A simple over-the-counter pill that could improve your chances of conceiving sounds too good to be true, right? Well, maybe not. According to a recent study, taking baby Aspirin (acetylsalicylic acid) before conception and during pregnancy might just offer an extra boost to help women who experience low-grade inflammation get—and stay—pregnant.
Over the past few years, inflammation has become a hot topic of research as scientists begin to decipher how it affects our health. Inflammation, an immune response, is often a good thing. For instance, the redness and swelling that occur if you sprain your ankle can prevent further damage. But if an immune response continues for a long period of time, due to things like smoking or an undiagnosed condition, that can cause new problems. Inflammation has been implicated in heart disease, cancer and problems involving joints. But in fertility, the picture is not so clear.
To better understand the relationship between systemic inflammation and a woman’s ability to have a child, researchers at Eunice Kennedy Shriver National Institute of Child Health and Human Development and the University of Utah looked at women who were trying to get pregnant, and had experienced one or two miscarriages. They wanted to see what effect a low dose of the anti-inflammatory Aspirin might have on conception and pregnancy outcomes. The study, recently published in The Journal of Clinical Endocrinology and Metabolism, found that when women who had elevated levels of C-reactive protein (a common marker of systemic inflammation that’s produced by the liver) took 81 milligrams of acetylsalicylic acid (one dose of baby Aspirin), they were 31 percent more likely to get pregnant and 35 percent more likely to have live births.
The 1,228 women studied were between the ages of 18 and 40, and had not been diagnosed with infertility-related conditions. Half of them were given placebos while the other half were given low-dose aspirin.
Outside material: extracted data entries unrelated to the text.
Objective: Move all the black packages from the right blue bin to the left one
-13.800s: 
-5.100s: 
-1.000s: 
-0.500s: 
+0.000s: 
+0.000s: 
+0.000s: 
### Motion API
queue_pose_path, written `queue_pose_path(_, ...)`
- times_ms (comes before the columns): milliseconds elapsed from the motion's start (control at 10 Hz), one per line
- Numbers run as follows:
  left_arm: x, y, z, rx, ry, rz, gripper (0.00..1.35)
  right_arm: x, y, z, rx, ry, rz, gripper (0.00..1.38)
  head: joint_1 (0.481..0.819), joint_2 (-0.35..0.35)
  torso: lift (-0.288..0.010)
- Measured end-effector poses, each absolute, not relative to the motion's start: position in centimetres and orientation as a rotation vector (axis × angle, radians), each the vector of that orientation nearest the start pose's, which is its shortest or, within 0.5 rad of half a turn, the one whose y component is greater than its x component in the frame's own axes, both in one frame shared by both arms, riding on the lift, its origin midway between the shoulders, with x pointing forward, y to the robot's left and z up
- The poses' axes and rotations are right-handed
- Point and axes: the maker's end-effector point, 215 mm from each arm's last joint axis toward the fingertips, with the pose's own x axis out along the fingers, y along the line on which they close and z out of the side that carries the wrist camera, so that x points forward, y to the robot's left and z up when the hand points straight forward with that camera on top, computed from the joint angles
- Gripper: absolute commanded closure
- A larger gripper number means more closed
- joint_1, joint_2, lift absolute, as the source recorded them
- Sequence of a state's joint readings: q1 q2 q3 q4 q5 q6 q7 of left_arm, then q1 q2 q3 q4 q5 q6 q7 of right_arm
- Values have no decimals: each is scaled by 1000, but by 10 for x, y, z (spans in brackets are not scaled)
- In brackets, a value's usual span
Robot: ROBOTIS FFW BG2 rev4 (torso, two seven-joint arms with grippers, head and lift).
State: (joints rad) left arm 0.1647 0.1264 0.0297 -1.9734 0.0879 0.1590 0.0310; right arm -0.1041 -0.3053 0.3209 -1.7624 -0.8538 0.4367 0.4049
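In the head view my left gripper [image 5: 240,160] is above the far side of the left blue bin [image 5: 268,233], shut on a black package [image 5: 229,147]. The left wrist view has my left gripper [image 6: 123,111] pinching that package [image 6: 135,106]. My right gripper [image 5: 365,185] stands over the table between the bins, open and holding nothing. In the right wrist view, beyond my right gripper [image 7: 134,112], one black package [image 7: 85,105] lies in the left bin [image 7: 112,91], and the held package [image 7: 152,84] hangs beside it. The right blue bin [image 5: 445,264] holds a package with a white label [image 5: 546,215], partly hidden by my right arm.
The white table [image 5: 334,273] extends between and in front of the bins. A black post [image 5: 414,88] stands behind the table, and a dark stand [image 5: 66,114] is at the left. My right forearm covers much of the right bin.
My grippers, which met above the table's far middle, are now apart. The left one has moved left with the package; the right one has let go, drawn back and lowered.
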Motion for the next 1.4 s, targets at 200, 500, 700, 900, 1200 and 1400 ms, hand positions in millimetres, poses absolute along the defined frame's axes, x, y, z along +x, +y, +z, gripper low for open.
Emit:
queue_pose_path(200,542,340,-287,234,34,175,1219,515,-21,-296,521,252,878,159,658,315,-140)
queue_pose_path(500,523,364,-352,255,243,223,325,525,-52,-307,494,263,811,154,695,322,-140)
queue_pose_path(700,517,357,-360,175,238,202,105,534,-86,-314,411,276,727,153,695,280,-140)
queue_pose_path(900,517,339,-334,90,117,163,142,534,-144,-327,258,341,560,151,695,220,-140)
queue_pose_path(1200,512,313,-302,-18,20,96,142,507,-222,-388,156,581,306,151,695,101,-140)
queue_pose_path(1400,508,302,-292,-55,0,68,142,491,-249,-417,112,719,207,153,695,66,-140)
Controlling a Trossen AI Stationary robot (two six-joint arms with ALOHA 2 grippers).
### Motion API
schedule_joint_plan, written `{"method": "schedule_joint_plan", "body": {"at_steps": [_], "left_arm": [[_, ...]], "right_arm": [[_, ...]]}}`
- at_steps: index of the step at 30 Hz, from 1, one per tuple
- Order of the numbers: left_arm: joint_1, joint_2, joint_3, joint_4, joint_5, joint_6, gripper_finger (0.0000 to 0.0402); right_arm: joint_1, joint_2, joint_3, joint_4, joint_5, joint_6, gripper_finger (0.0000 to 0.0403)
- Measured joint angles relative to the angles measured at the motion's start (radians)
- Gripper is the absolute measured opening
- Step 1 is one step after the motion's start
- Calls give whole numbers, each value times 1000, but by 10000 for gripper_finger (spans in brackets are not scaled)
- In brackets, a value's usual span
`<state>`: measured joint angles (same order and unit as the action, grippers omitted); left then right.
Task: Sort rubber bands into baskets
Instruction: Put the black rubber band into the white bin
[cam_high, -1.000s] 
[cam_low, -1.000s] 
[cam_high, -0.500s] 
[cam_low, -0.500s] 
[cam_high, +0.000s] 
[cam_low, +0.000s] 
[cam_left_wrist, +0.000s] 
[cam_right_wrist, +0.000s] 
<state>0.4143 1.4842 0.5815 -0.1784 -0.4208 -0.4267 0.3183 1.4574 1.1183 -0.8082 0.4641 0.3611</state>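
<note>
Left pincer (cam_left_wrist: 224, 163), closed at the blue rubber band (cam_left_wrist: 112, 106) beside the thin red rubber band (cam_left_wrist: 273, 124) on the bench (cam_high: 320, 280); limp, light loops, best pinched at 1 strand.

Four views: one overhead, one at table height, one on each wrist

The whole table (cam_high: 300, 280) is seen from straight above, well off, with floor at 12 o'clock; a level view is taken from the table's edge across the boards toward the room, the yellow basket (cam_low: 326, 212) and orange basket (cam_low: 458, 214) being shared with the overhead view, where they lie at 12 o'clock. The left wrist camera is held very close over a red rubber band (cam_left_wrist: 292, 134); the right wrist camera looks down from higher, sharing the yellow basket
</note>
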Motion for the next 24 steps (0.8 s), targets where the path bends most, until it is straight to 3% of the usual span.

The only significant improvements in pregnancy appeared among women whose inflammation levels measured in the top third of the population.
What specifically was causing the inflammation among the women in this study is still a mystery, says Lindsey Sjaarda, one of the study authors. Though obesity is a major factor that’s known to increase inflammation, Sjaarda points out that the study took body mass index into account and found that there were still many women with healthy weights who had elevated markers of inflammation. Interestingly, women with healthy weights were more likely to benefit from taking aspirin than women who were obese. There is a lot of speculation about possible reasons. “Potential factors [in causing inflammation] might be diet or some underlying pathology that isn’t diagnosed in that person. There’s even been some research in relation to inflammation and oral health. Maybe those things are contributing to systemic inflammation and we just don’t appreciate them enough,” she says.
Researchers are also unsure why this low-level inflammation might interfere with conception or pregnancy. “It’s such a ubiquitous thing throughout the body that it makes sense that it could have an impact on just about any function,” says Sjaarda. “It might be about maintaining egg quality after ovulation or egg transport. We think it has something to do with embryo survival at implantation.”
Though Sjaarda says it’s too soon for taking aspirin to become standard practice for women trying to conceive, she hopes this study will lead to more research, including whether this drug could help with other inflammation-related pregnancy conditions, like diabetes and low birth weights. Aspirin is already used during pregnancy for some women at high risk of preeclampsia and some doctors have been prescribing it to aid pregnancy in other ways.
Carl A. Laskin is one of those doctors. Laskin, the managing director of TRIO Fertility and associate professor at the University of Toronto departments of medicine and obstetrics and gynecology, says he recommends low-dose acetylsalicylic acid to patients who have had several miscarriages only after thorough investigation. “Aspirin is not a knee-jerk response,” he says, but in some cases in may be beneficial. “The rationale that I use for recurrent miscarriage is low-dose Aspirin changes the ratio of two proteins in blood vessels that affect the clotting of blood,” says Larkin, who is also co-medical director of the recurrent miscarriage program. By preventing clotting in those tiny vessels, the drug can inhibit problems with embryo implantation and hopefully maintain the pregnancy.
The good news, Laskin says, is that baby aspirin carries very little risk for women to take when pregnant or trying to get pregnant, though it could be problematic for women with bleeding disorders or stomach ulcers. He stresses that women should talk to a doctor before taking it.
Still, Laskin says, it’s more important for women who have signs of inflammation to figure out where the problem is coming from. And women who want to improve their chances of conceiving or prevent miscarriages would be better off starting with achieving a healthy weight and quitting smoking and drinking. “I would put cleaning up your lifestyle as a higher priority,” says Laskin. “What I don’t want to see is people who have other problems thinking aspirin is going to be the cure-all.”